Peng Tao a retenu la leçon, son style est un
choix délibéré :
« … c'est la
méthode qui convenait le mieux pour raconter mon histoire.
Ce que je vise dans ce film, c'est la réalité... Même si
j'avais eu davantage d'argent, j'aurais conservé ce choix
technique : j'aurais juste bénéficié d'un équipement plus
performant... »
Il est vrai que
l’image bouge beaucoup, et qu’elle n’est pas toujours de la
meilleure qualité.

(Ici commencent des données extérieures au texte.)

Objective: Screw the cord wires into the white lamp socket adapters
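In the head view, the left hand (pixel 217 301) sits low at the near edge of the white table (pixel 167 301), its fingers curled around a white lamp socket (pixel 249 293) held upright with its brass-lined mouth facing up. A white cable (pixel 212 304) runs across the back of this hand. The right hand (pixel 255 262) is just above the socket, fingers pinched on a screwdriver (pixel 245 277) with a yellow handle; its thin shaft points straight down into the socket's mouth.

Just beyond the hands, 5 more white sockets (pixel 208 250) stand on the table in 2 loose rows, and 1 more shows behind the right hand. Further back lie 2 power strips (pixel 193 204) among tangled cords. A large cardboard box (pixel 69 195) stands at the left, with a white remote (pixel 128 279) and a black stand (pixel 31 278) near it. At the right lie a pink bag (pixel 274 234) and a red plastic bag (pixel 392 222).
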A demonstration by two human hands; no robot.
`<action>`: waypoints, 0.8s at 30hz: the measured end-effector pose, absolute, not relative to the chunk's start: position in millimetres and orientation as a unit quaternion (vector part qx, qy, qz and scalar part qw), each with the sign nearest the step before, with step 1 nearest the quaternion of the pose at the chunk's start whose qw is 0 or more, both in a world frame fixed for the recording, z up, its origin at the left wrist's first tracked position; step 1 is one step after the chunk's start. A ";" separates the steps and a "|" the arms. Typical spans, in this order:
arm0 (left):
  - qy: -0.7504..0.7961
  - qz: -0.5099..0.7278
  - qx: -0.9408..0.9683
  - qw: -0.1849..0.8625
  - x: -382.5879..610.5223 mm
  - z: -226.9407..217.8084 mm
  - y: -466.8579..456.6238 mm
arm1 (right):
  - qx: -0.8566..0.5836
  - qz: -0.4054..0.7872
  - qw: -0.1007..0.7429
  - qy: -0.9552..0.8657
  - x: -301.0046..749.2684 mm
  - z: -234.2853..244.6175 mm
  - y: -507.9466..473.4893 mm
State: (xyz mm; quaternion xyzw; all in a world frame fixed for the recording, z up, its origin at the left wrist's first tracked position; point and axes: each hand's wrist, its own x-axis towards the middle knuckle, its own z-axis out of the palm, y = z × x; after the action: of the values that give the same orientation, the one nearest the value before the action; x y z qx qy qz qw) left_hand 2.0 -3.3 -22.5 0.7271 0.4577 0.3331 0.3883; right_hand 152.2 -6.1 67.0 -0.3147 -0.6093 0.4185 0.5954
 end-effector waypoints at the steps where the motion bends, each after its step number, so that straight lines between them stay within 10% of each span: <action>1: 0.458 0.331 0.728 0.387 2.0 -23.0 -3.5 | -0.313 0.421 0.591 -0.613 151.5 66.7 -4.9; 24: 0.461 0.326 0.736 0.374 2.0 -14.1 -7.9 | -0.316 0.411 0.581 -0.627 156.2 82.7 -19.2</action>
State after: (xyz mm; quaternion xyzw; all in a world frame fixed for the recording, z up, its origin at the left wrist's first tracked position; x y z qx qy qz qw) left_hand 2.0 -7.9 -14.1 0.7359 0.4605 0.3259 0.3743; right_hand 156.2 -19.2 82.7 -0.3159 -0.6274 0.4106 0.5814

On ne peut que souhaiter que les prix
glanés par ce premier film dans les divers festivals où il a
été présenté aient attiré l’attention de producteurs
désireux de dépenser un peu plus sur le prochain film de
Peng Tao. On se souviendra du nom en attendant
(2).
Notes :
(1) Le titre en
chinois est
《血蝉》xuèchán.
Terme
difficile à trouver dans un dictionnaire, c’est le nom de la
maladie de l’enfant, une sorte d’infection du sang qui
provoque peu à peu la paralysie des membres inférieurs.
Le
film est sorti
en
France sous le titre « La môme Xiao » qui reprend le premier
caractère du surnom donné à l’enfant : petit papillon ou
Xiao’ézi
(小蛾子).
C’est aussi ce surnom qui a inspiré le titre anglais :
« Little Moth » (ou moth n’a justement pas la
légèreté de butterfly).
(2)
Peng Tao a réalisé depuis lors
un second long métrage, « Floating in Memory » (《流离》), qui a
reçu le soutien du Sundance Institute Feature Film Program
et du fonds Hubert Bals et a été présenté au festival
international du film de Rotterdam en 2009.